• [YOUR TASK] Please go line by line and repeat the data below exactly, with no images.

• [Records drawn from a dataset]
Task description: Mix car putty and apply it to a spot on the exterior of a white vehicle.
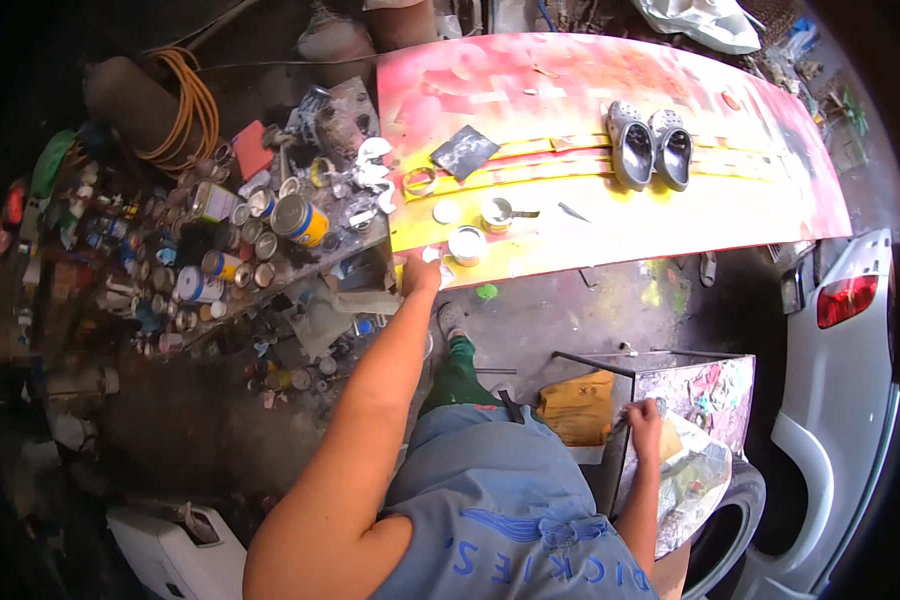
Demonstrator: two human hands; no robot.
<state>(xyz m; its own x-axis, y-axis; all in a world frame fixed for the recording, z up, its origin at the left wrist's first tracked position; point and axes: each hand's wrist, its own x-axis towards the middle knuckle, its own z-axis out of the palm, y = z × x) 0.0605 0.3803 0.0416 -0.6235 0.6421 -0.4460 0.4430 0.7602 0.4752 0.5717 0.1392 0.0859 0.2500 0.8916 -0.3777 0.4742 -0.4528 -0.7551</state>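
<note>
My left arm reaches out to the near-left corner of a yellow and pink painted panel [610, 225]. There my left hand [420, 274] is closed on a crumpled white piece of paper or cloth [431, 255]; its fingers are partly hidden. Just right of it stands an open can with white contents [466, 246]. Beyond are a small pot with a handle [497, 214], a round white lid [446, 212] and a roll of tape [419, 182]. My right hand [646, 424] hangs over a paint-stained stand [705, 380], fingers curled; what they hold, if anything, I cannot make out.
Two grey clogs [650, 145] and a dark square sheet [465, 152] lie on the panel. Paint cans [299, 220] crowd the bench at left. A tyre [735, 525] and a white car body part [840, 390] stand at right. A coiled orange hose [185, 110] hangs far left.
</note>
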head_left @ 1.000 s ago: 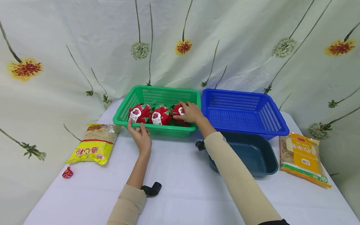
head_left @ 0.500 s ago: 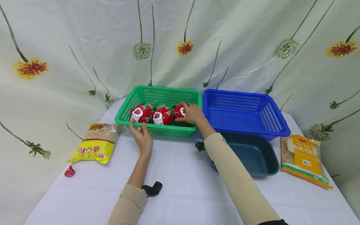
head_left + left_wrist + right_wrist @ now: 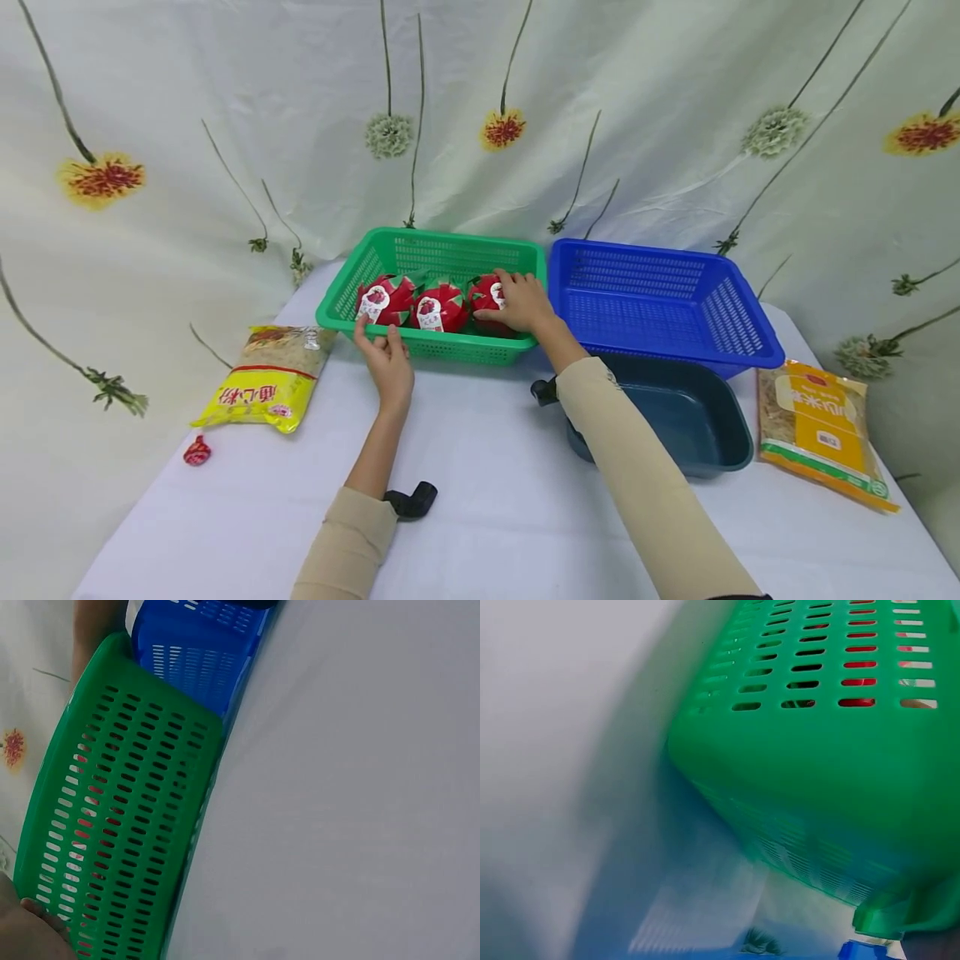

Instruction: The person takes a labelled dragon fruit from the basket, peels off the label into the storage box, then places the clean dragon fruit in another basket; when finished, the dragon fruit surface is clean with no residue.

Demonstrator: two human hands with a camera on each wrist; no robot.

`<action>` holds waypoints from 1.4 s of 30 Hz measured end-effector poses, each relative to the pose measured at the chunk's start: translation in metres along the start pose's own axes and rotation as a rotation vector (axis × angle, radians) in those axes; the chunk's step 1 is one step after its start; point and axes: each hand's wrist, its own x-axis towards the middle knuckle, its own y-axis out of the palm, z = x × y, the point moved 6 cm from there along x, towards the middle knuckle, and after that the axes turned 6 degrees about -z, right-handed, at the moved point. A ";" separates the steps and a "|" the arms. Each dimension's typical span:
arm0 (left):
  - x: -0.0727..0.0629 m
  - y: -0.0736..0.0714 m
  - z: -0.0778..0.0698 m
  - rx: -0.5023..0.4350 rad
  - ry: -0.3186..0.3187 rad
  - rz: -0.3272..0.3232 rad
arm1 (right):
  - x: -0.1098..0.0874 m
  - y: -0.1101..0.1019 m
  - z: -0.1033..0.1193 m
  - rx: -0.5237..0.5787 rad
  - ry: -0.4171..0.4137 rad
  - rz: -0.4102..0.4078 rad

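Three red dragon fruits with green tips and white labels, the left one [image 3: 388, 298], the middle one [image 3: 441, 307] and the right one [image 3: 486, 293], lie in a row in the green basket [image 3: 435, 348]. My right hand [image 3: 525, 304] grips the right dragon fruit from above, thumb in front and fingers behind. At the basket's front rim is my left hand [image 3: 386, 358], one finger over the rim by the left dragon fruit and others curled below against the outer wall. The left wrist view shows only a corner of this hand [image 3: 34, 930].
A blue basket [image 3: 645, 300] stands right of the green one, and a dark teal tub [image 3: 678, 417] sits in front of it. Bagged food lies at both sides: a yellow bag [image 3: 266, 379] left, an orange bag [image 3: 821, 429] right. A small red item [image 3: 197, 451] lies nearby left.
The head view has shifted slightly, so everything sits a little further right in it. Both hands keep their places at the green basket, and the dragon fruits have not visibly moved.
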 end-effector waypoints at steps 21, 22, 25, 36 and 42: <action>0.005 -0.001 0.002 0.027 -0.030 0.038 | -0.074 -0.111 0.014 0.219 -0.229 -0.413; 0.005 -0.001 0.003 0.024 -0.033 0.041 | -0.084 -0.114 0.013 0.233 -0.253 -0.428; 0.005 0.000 0.003 0.019 -0.042 0.051 | -0.118 -0.118 0.011 0.277 -0.326 -0.461; 0.009 -0.005 0.002 0.031 -0.028 0.079 | -0.220 -0.078 0.030 0.419 -0.497 -0.303; 0.008 -0.002 0.006 -0.003 -0.048 0.097 | -0.250 -0.036 0.045 0.471 -0.459 -0.142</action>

• [SOLUTION TO THE PROBLEM]
Task description: Mix car putty and apply it to a spot on the exterior of a white vehicle.
Demonstrator: two human hands; no robot.
<state>(xyz m; its own x-axis, y-axis; all in a world frame fixed for the recording, z up, its origin at the left wrist's first tracked position; point and axes: each hand's wrist, its own x-axis towards the middle knuckle, its own z-axis out of the palm, y = z × x) 0.0605 0.3803 0.0416 -0.6235 0.6421 -0.4460 0.4430 0.7602 0.4752 0.5717 0.1392 0.0859 0.2500 0.8916 -0.3777 0.4742 -0.4528 -0.7551</state>
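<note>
My left arm reaches out to the near-left corner of a yellow and pink painted panel [610, 225]. There my left hand [420, 274] is closed on a crumpled white piece of paper or cloth [431, 255]; its fingers are partly hidden. Just right of it stands an open can with white contents [466, 246]. Beyond are a small pot with a handle [497, 214], a round white lid [446, 212] and a roll of tape [419, 182]. My right hand [646, 424] hangs over a paint-stained stand [705, 380], fingers curled; what they hold, if anything, I cannot make out.
Two grey clogs [650, 145] and a dark square sheet [465, 152] lie on the panel. Paint cans [299, 220] crowd the bench at left. A tyre [735, 525] and a white car body part [840, 390] stand at right. A coiled orange hose [185, 110] hangs far left.
</note>
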head_left @ 1.000 s ago: 
head_left @ 0.500 s ago: 
head_left + left_wrist + right_wrist @ now: 

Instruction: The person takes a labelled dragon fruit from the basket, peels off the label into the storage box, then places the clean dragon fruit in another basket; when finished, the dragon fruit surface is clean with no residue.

Demonstrator: two human hands with a camera on each wrist; no robot.

`<action>` holds waypoints from 1.4 s of 30 Hz measured end-effector poses, each relative to the pose measured at the chunk's start: translation in metres along the start pose's own axes and rotation as a rotation vector (axis × angle, radians) in those axes; the chunk's step 1 is one step after its start; point and axes: each hand's wrist, its own x-axis towards the middle knuckle, its own y-axis out of the palm, z = x × y, the point moved 6 cm from there along x, towards the middle knuckle, and after that the axes turned 6 degrees about -z, right-handed, at the moved point. A ";" separates the steps and a "|" the arms. Each dimension's typical span:
arm0 (left):
  - x: -0.0727..0.0629 m
  - y: -0.0736..0.0714 m
  - z: -0.0778..0.0698 m
  - rx: -0.5023..0.4350 rad
  - ry: -0.3186..0.3187 rad
  - rz: -0.3272..0.3232 rad
arm1 (right):
  - x: -0.1098..0.0874 m
  - y: -0.1101..0.1019 m
  - z: -0.1033..0.1193 m
  - rx: -0.5237..0.5787 rad
  - ry: -0.4171..0.4137 rad
  - rz: -0.4102..0.4078 rad

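Three red dragon fruits with green tips and white labels, the left one [image 3: 388, 298], the middle one [image 3: 441, 307] and the right one [image 3: 486, 293], lie in a row in the green basket [image 3: 435, 348]. My right hand [image 3: 525, 304] grips the right dragon fruit from above, thumb in front and fingers behind. At the basket's front rim is my left hand [image 3: 386, 358], one finger over the rim by the left dragon fruit and others curled below against the outer wall. The left wrist view shows only a corner of this hand [image 3: 34, 930].
A blue basket [image 3: 645, 300] stands right of the green one, and a dark teal tub [image 3: 678, 417] sits in front of it. Bagged food lies at both sides: a yellow bag [image 3: 266, 379] left, an orange bag [image 3: 821, 429] right. A small red item [image 3: 197, 451] lies nearby left.
The head view has shifted slightly, so everything sits a little further right in it. Both hands keep their places at the green basket, and the dragon fruits have not visibly moved.
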 end-effector waypoints at steps 21, 22, 25, 36 and 42: <action>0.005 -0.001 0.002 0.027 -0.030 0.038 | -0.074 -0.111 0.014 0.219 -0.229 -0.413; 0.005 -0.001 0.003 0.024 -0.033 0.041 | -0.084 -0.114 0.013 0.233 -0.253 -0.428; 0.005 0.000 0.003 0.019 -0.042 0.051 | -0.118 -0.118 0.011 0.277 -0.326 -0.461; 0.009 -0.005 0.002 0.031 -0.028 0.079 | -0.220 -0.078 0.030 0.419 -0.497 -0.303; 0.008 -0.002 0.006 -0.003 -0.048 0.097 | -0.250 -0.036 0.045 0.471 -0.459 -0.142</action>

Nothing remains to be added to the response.